A definite Sunset classic! Three years ago, I first struggled through this one on toprope and I had no real memory of it, so leading it was an Alzheimer's onsight. The jams in the big crack are great, and there's enough room in spots to get your whole arm or a leg in for a needed rest. I was really glad I brought the big gear; I had a #3 and #4 Camalot and a #5 Wild Country, used all three and wouldn't have minded having one more big piece. Super fun and challenging lead!
By JF1
From: Las Vegas
Apr 9, 2012

Great crack. Nice because the committing wide moves are spaced between decent jams.
By khowe
From: Knoxville, TN
Apr 14, 2014
rating: 5.8+ 5b 16 VI- 15 HVS 4c

Classic route and a possible sandbagged 8. If you're not proficient in off-width cracks, like myself, you'll probably want to bring 2 #4's and maybe a #3 for the top.
By Brad Stewart
From: ATL
Jun 22, 2015
rating: 5.8+ 5b 16 VI- 15 HVS 4c

Had 1 #4 camalot and walked it up about half way until I got to the easier terrain.
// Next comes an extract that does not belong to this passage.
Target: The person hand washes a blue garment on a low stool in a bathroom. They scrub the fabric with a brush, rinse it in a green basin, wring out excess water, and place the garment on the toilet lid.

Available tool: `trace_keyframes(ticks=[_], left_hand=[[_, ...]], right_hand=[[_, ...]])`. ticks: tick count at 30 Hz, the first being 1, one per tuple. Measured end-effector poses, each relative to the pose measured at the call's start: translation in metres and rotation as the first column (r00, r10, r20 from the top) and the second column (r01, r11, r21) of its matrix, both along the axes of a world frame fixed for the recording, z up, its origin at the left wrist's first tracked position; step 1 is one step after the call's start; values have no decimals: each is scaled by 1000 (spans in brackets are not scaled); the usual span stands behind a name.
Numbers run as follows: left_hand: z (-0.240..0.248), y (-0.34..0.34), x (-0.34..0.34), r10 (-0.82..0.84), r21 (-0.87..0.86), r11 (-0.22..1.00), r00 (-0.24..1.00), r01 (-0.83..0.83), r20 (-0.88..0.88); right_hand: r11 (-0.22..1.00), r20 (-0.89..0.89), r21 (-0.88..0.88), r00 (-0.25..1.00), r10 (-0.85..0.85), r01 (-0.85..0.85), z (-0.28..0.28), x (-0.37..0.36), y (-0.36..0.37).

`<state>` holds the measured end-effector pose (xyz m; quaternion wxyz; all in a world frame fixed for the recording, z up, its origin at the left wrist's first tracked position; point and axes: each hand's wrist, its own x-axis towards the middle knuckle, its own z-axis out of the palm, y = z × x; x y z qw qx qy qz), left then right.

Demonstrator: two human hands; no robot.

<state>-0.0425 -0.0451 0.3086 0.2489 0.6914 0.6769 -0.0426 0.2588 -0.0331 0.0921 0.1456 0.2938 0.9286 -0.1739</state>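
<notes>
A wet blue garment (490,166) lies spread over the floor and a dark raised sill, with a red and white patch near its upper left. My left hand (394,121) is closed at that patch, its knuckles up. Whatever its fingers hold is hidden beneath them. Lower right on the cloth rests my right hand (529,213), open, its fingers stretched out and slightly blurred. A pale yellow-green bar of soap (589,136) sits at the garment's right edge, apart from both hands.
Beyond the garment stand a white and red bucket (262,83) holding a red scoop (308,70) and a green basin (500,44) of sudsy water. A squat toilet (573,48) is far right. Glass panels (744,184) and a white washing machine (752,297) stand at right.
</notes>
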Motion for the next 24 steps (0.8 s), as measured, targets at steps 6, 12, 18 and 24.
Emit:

Fun climb with some interesting moves.
By Steven Lesiecki
Nov 23, 2015

WARNING!!! there is a GIANT loose "L" shaped block right after the first ledge, and right before the little roof. It is unavoidable! I will work on getting a picture up, but it is marked. The whole thing shifted when my buddy was repelling, just a little touch moved it.

edit: see pictures, someone else all ready said as much.